# Academic Research Helper avec overlap dans le chunking

Objectif: ingérer des abstracts académiques synthétiques, les découper en morceaux avec overlap, les encoder (via EURI si une clé est fournie, fallback local sinon), les stocker dans Qdrant et permettre une recherche sémantique pour des requêtes comme « transformers in computer vision ». Le chunking inclut désormais un overlap entre chunks.

In [25]:
import os
import re
import requests
from typing import List, Dict, Any, Tuple

from qdrant_client import QdrantClient
from qdrant_client.models import VectorParams, Distance

# Configuration
VECTOR_SIZE = 128
CHUNK_MAX_CHARS = 600
CHUNK_OVERLAP_CHARS = 100  # overlap between consecutive chunks (in characters)
COLLECTION_NAME = "dou_academic_papers"

# Qdrant host/port (override via environment if needed)




In [26]:
def generate_dataset(n: int = 6) -> List[Dict[str, Any]]:
    """Génère un petit jeu de données synthétiques de papiers (id, title, abstract)."""
    base_papers = [
        {"id": "P1", "title": "Transformers in Computer Vision: A Survey",
         "abstract": "The transformer architecture has emerged as a powerful model for sequence modeling. This paper surveys transformer-based models in computer vision, including ViT, DeiT, and data-efficient variants. We discuss architectures, training regimes, and evaluation benchmarks."},
        {"id": "P2", "title": "Vision Transformers for Image Recognition",
         "abstract": "We examine Vision Transformers (ViT) architectures, patch embeddings, and how self-attention captures long-range dependencies in images. We compare with CNN-based baselines and discuss efficiency and scalability."},
        {"id": "P3", "title": "Self-Attention Mechanisms in Vision Tasks",
         "abstract": "Self-attention modules and their variants are applied to object detection, segmentation, and action recognition. We analyze computational trade-offs and show improvements on common benchmarks."},
        {"id": "P4", "title": "Transformers in Object Detection",
         "abstract": "Transformers extend detection pipelines with query-based decoding and cross-attention.

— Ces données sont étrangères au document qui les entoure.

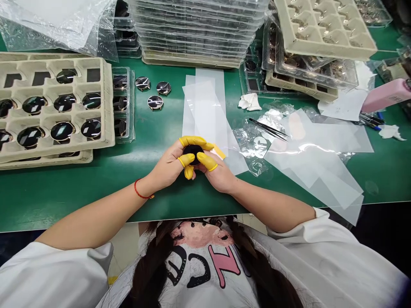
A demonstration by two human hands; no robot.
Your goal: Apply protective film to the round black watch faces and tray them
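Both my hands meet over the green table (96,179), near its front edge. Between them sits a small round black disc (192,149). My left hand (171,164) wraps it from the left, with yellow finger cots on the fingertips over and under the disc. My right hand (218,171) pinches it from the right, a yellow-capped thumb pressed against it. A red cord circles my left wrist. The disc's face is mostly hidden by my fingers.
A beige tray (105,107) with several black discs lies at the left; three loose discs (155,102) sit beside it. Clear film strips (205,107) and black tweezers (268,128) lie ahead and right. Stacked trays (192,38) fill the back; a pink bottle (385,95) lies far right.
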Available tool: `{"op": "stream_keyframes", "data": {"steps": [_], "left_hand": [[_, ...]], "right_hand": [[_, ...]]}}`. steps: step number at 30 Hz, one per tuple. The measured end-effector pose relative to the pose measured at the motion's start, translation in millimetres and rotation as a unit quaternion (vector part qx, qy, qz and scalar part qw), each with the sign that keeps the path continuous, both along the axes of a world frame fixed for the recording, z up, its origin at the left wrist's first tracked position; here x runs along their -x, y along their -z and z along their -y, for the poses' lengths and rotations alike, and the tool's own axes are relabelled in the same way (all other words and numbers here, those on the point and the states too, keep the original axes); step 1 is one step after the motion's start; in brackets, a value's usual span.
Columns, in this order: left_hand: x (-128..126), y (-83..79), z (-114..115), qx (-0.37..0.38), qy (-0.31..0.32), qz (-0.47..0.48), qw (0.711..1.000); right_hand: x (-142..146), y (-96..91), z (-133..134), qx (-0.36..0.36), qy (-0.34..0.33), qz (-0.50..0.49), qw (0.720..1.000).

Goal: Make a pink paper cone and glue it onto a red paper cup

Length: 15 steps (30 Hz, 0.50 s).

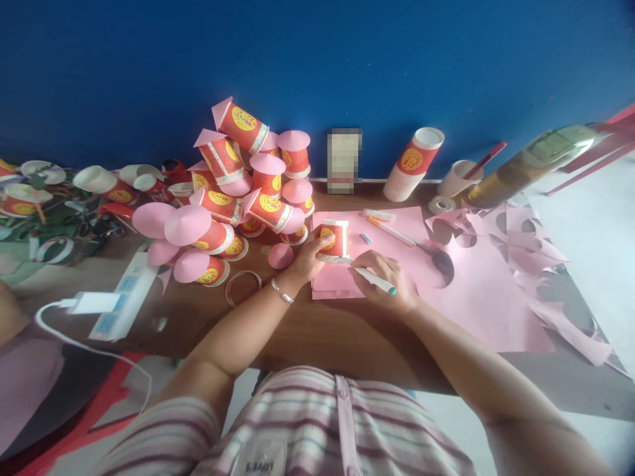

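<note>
We have a red cup [333,241] in front of us, over the near-left part of a stack of pink sheets [340,283]. Our left hand [310,256] is closed around its left side, the thumb lying across the yellow emblem, and a white band on the wall faces up. Our right hand [389,277] grips a white pen [374,279] with a teal end, its other end pointing at the cup's near rim; whether the tip touches, we cannot tell.

We judge the step in hand to be marking the cup, or lining the pen up to do so. The next move seems to call for a steady left hold, with the thumb off the spot being marked, and light pressure so the wall does not dent.

Just beyond the cup, a white tube [380,215] and an orange pen [391,231] lie on the pink paper. To our left, near the wrist, sit a pink disc [280,256] and a ring [243,288], with the coned cups [225,206] heaped behind. Farther out stand a tilted cup stack [414,165] and a bottle [526,170] to the right, paper scraps [570,325] nearer us, and a power strip [122,301] on the left.
</note>
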<state>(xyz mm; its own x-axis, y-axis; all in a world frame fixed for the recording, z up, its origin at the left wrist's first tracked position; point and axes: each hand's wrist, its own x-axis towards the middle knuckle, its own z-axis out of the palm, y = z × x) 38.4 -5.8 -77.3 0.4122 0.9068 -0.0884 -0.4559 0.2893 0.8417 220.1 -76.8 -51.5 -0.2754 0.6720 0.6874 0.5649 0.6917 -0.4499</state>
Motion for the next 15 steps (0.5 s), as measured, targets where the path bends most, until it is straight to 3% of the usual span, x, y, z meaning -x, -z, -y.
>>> {"op": "stream_keyframes", "data": {"steps": [15], "left_hand": [[0.2, -3.6, 1.3, 0.004, 0.014, -0.007, 1.000]], "right_hand": [[-3.4, 1.5, -2.6, -0.005, -0.002, -0.009, 1.000]]}}
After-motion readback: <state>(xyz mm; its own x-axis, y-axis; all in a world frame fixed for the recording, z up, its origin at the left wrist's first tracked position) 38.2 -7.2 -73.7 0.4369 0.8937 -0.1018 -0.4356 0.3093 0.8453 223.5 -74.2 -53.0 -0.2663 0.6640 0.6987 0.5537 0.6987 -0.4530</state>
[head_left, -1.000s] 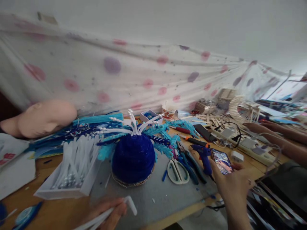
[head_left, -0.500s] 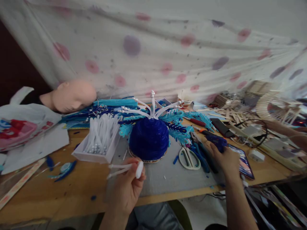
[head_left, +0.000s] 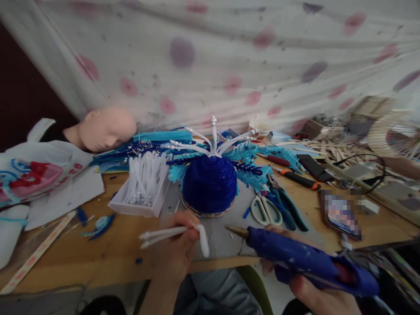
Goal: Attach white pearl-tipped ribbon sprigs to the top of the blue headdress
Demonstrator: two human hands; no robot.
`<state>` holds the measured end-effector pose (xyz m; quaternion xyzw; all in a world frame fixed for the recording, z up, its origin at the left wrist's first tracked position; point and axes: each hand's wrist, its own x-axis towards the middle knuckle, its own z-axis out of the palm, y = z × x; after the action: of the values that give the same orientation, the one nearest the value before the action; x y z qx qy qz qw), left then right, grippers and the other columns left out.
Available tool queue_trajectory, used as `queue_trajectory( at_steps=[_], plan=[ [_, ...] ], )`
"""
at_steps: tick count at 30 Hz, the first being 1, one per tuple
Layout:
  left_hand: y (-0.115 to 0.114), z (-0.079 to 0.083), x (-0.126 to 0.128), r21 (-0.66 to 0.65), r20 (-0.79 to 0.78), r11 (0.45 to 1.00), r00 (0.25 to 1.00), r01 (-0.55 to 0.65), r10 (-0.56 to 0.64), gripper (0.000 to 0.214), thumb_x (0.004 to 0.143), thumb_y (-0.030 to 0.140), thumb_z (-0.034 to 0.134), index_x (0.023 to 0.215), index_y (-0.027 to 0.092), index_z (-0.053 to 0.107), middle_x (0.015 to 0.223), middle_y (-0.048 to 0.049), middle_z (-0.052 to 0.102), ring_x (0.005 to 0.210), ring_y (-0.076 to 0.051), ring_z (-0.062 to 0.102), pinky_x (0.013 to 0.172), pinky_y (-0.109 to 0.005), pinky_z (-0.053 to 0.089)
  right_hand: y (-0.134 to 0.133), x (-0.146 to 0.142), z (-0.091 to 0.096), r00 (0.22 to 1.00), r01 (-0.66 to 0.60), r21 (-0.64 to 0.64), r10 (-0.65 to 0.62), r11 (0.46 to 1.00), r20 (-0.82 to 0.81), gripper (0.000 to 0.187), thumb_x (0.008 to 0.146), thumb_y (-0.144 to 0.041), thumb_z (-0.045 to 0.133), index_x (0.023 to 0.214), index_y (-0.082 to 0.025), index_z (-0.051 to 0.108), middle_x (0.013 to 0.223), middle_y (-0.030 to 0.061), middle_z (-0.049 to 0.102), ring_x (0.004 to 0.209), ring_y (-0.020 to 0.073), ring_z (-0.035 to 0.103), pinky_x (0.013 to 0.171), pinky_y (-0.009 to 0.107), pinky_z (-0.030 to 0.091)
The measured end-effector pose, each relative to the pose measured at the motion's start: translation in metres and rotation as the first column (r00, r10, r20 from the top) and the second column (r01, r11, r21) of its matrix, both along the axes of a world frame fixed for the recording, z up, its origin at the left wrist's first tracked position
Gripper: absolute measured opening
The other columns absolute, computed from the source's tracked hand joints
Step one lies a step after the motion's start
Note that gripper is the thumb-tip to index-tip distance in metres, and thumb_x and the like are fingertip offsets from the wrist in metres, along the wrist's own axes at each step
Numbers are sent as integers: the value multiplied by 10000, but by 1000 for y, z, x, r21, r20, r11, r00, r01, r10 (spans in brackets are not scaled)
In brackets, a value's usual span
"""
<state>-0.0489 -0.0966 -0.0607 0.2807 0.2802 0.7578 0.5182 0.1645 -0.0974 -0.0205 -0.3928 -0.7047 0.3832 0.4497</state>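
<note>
Pinched between the fingertips of my left hand (head_left: 175,249) is a white pipe-cleaner stem (head_left: 204,241), its bent end pointing down and two thin tails sticking out to the left. My right hand (head_left: 315,291) is wrapped round a blue hot glue gun (head_left: 295,253), whose brass nozzle points left toward the stem, apart from it. Just beyond both hands sits a dark blue dome-shaped headpiece (head_left: 210,186) with a beaded rim. White bead-tipped stems (head_left: 215,140) rise from its top, and light blue feather-like pieces (head_left: 251,175) spread at its sides.
A white box (head_left: 134,209) of similar white stems stands left of the dome. Scissors (head_left: 265,210), pliers (head_left: 292,210) and a phone (head_left: 339,214) lie to the right. A mannequin head (head_left: 108,129) rests at the back left. Another person's arm (head_left: 402,170) shows at the far right.
My right hand has lifted the glue gun off the table and brought it left and nearer, toward my left hand. The white stem in my left hand has turned its bent end downward.
</note>
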Motion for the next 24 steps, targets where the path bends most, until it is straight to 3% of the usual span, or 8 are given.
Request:
queue_trajectory(
  at_steps=[3, 6, 9, 14, 19, 24],
  plan=[
    [-1, 1, 0, 49, -76, 998, 997, -30, 34, 247, 629, 363, 923, 635, 220, 722, 560, 40, 589, 464, -58, 490, 410, -124, 380, 5, -11, 0, 983, -171, 0, 171, 985, -68, 544, 887, -707, 541, 693, -222, 693, 663, 45, 621, 664, 208, 614, 586, 302, 475],
    [-2, 1, 1, 66, -96, 998, 995, -22, 28, 234, 635, 348, 921, 639, 219, 726, 573, 30, 601, 498, -77, 534, 424, -136, 392, 3, -14, -5, 985, -93, -16, 90, 996, -149, 575, 871, -734, 536, 660, -214, 663, 626, 30, 552, 632, 190, 541, 563, 301, 411],
    [-3, 0, 2, 45, -108, 999, 994, 11, -6, 182, 658, 317, 911, 665, 234, 750, 611, 23, 626, 527, -78, 555, 456, -143, 423, 0, -11, -6, 992, -61, -48, 56, 997, -111, 602, 863, -752, 523, 623, -210, 625, 634, 29, 514, 620, 190, 517, 541, 302, 380],
    [-3, -1, 2, 48, -184, 998, 982, -34, 43, 177, 623, 295, 927, 639, 236, 761, 643, 7, 631, 594, -105, 587, 520, -174, 479, -3, -3, -7, 999, -33, -99, 31, 995, -23, 558, 872, -736, 525, 664, -225, 609, 618, 28, 537, 571, 191, 521, 527, 305, 407],
    [-3, -3, 1, 86, -199, 996, 980, -9, 26, 136, 652, 239, 908, 668, 234, 772, 632, 12, 615, 603, -106, 594, 534, -172, 473, -7, -1, -14, 994, 98, -146, -105, 984, -35, 544, 820, -763, 582, 737, -229, 651, 581, 21, 552, 597, 212, 544, 580, 327, 456],
    [-2, -6, 1, 56, -192, 998, 981, 12, -1, 132, 659, 240, 905, 678, 241, 774, 661, 10, 636, 620, -109, 600, 553, -182, 470, -2, 0, -12, 1000, 8, -112, -11, 994, -27, 579, 837, -769, 541, 664, -218, 589, 576, 6, 505, 547, 174, 478, 539, 307, 397]
  ],
)
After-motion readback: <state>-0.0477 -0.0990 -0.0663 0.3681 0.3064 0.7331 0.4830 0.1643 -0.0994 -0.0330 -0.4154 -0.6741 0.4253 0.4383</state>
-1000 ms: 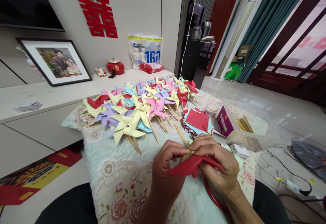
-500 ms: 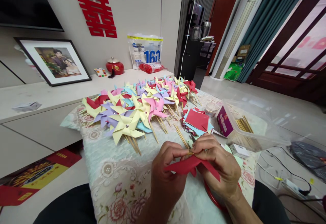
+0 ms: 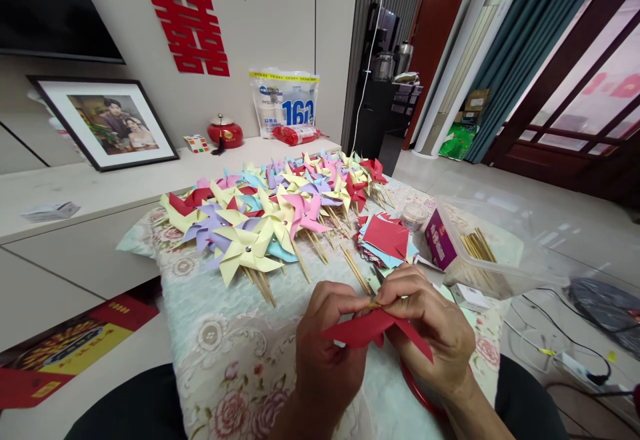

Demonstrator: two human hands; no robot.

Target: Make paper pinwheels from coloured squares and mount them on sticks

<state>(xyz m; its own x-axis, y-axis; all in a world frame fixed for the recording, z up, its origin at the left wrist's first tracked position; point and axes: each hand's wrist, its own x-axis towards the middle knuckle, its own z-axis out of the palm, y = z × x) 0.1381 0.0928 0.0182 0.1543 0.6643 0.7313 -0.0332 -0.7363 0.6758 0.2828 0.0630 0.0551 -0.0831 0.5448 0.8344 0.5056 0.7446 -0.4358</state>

This paper surveys DETR-like models and improvements such as Deformable DETR and query-based attention."},
        {"id": "P5", "title": "Efficient Transformers for Vision",
         "abstract": "We discuss efficiency techniques in transformers for vision, including sparse attention, kernel-based methods, and distillation strategies to reduce compute and memory footprints."},
        {"id": "P6", "title": "Multimodal Transformers for Vision-Language",
         "abstract": "Extending transformers to vision-language tasks, we review approaches like CLIP and ALIGN, focusing on alignment between text and image representations and zero-shot capabilities."},
    ]
    out = []
    for i in range(n):
        p = base_papers[i % len(base_papers)].copy()
        p["id"] = f"{p['id']}_{i}"
        out.append(p)
    return out


In [18]:
def clean_text(text: str) -> str:
    text = text.strip()
    text = re.sub(r"\s+", " ", text)
    return text


In [27]:
def chunk_text(text: str, max_chars: int = CHUNK_MAX_CHARS, overlap_chars: int = CHUNK_OVERLAP_CHARS) -> List[str]:
    """Découpe le texte en chunks avec overlap entre chunks.

    Paramètres:
      max_chars: longueur maximale d'un chunk en caractères.
      overlap_chars: nombre de caractères qui se chevauchent entre chunks consécutifs.
    """
    if max_chars <= 0:
        return [text]
    chunks: List[str] = []
    if not text:
        return chunks
    i = 0
    n = len(text)
    while i < n:
        end = min(i + max_chars, n)
        chunk = text[i:end].strip()
        if chunk:
            chunks.append(chunk)
        if end >= n:
            break
        # Avancer en laissant un overlap de chars entre les chunks
        i = max(0, end - overlap_chars)
    return chunks


In [29]:
def generate_embeddings(text: str) -> List[float]:
    """
    Embedding function: utilise l’API EURI si clé présente; sinon, fallback local déterministe.
    """
    api_key = os.getenv("EURI_API_KEY")
    endpoint = os.getenv("EURI_EMBEDDING_ENDPOINT", "https://api.euri.ai/v1/embed")

    if api_key:
        try:
            headers = {"Authorization": f"Bearer {api_key}", "Content-Type": "application/json"}
            payload = {"text": text}
            resp = requests.post(endpoint, json=payload, headers=headers, timeout=60)
            resp.raise_for_status()
            data = resp.json()
            embedding = None
            if isinstance(data, dict):
                embedding = data.get("embedding") or data.get("vector") or data.get("embeddings")
            if isinstance(embedding, list):
                return embedding
        except Exception as e:
            print(f"[EURI] Embedding API failed: {e}")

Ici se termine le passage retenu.